Si la complejidad de un problema de decisión es una función polinómica de tamaño n de una instancia del problema, entonces decimos que el problema de decisión que se puede resolver en tiempo polinómico pertenece al tipo de problema P. Los problemas de clase P son el conjunto de todos los problemas con complejidad de tiempo polinomial.

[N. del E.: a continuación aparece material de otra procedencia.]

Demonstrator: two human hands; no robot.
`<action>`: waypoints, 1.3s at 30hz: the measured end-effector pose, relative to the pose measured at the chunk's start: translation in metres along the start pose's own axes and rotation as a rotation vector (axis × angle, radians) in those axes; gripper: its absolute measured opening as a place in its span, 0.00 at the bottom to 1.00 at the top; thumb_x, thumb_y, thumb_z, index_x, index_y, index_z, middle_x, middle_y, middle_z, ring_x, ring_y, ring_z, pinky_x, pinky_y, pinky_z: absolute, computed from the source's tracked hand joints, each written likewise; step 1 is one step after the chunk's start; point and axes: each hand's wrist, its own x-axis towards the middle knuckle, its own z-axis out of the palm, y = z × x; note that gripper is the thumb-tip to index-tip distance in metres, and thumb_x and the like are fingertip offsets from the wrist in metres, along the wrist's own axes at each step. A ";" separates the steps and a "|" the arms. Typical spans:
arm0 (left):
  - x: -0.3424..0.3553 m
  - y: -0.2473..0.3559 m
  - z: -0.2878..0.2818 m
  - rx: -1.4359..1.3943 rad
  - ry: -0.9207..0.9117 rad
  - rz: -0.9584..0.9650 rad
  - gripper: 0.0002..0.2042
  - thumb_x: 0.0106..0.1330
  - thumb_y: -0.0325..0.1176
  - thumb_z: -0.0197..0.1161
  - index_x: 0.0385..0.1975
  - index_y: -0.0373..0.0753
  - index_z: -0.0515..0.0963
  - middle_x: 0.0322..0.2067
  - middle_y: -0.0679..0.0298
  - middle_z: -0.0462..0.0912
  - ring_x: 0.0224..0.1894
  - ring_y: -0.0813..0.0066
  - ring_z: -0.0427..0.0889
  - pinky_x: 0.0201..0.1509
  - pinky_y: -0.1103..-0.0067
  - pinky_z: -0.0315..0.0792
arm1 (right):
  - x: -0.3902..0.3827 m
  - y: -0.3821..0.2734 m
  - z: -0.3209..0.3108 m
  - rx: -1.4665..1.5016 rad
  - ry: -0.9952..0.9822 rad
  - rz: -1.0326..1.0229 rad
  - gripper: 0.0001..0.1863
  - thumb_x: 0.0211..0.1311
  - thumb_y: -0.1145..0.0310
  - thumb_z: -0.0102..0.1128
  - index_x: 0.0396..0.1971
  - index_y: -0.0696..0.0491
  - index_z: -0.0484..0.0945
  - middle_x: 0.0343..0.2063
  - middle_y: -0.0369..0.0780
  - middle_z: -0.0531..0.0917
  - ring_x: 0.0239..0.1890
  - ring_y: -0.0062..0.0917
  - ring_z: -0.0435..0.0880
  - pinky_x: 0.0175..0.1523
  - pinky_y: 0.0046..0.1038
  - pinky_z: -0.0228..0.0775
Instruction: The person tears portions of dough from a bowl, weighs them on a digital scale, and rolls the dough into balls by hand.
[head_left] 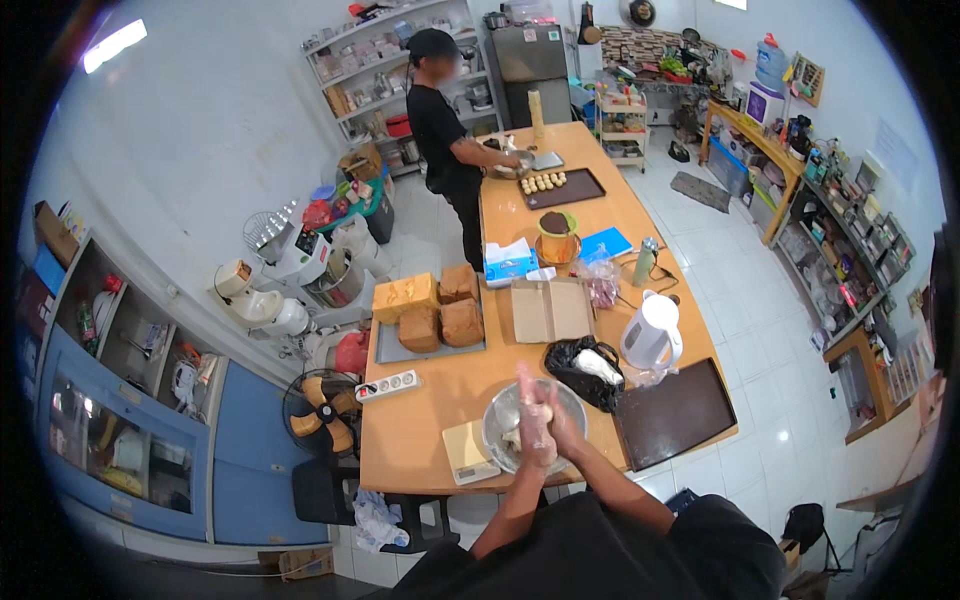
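Observation:
Over a metal bowl [497, 447] at the table's near edge, my left hand [536, 432] and my right hand [567, 430] are pressed palm to palm. Pale flour or dough coats the left palm and fingers. Between the palms a small pale lump of dough [547, 412] partly shows; the hands cover most of it. More pale dough [513, 438] lies in the bowl. Close by on the left is a cream kitchen scale [466, 450]. A black plastic bag [572, 371] with a white packet in it rests just beyond the bowl.
A dark baking tray [675, 415] and white electric kettle [650, 330] stand right. Bread loaves [440, 305] sit on a tray left, near a power strip [388, 385]. Across the table, a person [440, 130] handles a bowl beside a tray [590, 186] of dough balls.

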 end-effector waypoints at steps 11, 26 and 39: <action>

Sin embargo, para algunos problemas es difícil encontrar un algoritmo de tiempo polinomial (quizás no exista en absoluto), como el problema de encontrar un ciclo hamiltoniano en un gráfico no dirigido, pero encontramos que Si nos da una respuesta a este problema, podemos determinar si esta respuesta es correcta en tiempo polinómico. Por ejemplo, para el problema del ciclo hamiltoniano, dado un ciclo arbitrario, podemos determinar fácilmente si es un ciclo hamiltoniano (simplemente observe si todos los vértices están en el ciclo). Este tipo de problema que puede verificar si una solución es correcta en tiempo polinómico se denomina problema NP. Obviamente, todos los problemas de tipo P son problemas NP, pero la pregunta actual es: ¿P es igual a NP? Este problema aún no se ha resuelto. Tenga en cuenta que los problemas NP no son necesariamente difíciles de resolver. Por ejemplo, un problema de clasificación de matrices simple es un problema de tipo P, pero P pertenece a NP, por lo que también es un problema NP. Como acabo de decir, todavía no sabemos si existe P = NP o P <> NP, pero luego la gente descubrió que existen una serie de problemas NP especiales. Las propiedades especiales de estos problemas hacen que mucha gente crea que P. <>NP, pero ahora todavía no se puede demostrar. Este tipo de problema NP especial es un problema NP-completo (problema NPC, C significa completo). El problema NPC tiene una propiedad sorprendente, es decir, si hay un algoritmo de tiempo polinomial para un problema NPC, entonces todos los problemas NP se pueden resolver en tiempo polinomial, es decir, ¡P = NP se cumple! ! Esto se debe a que cada problema NPC se puede transformar en cualquier problema NP en tiempo polinomial. Por ejemplo, el problema del ciclo hamiltoniano mencionado anteriormente es un problema de NPC. La historia de los problemas con los NPC no se remonta a hace mucho tiempo. Cook encontró el primer problema con los NPC en 1971. Desde entonces, la gente ha descubierto muchos problemas con los NPC uno tras otro. Puede que ahora haya más de 3000 problemas con los NPC. Por lo tanto, generalmente pensamos que el problema NPC es un problema difícil porque es poco probable que exista un algoritmo de tiempo polinómico (si existe, entonces todos los problemas NP tienen algoritmos de tiempo polinómico, lo cual es increíble, pero no imposible).
Al igual que el problema del ciclo/ruta hamiltoniano, el problema del vendedor ambulante, el problema del grupo, el problema de cobertura mínima del borde (tenga en cuenta la diferencia con la cobertura de la ruta) y muchos otros problemas son problemas de NPC, por lo que son difíciles. para resolver el problema.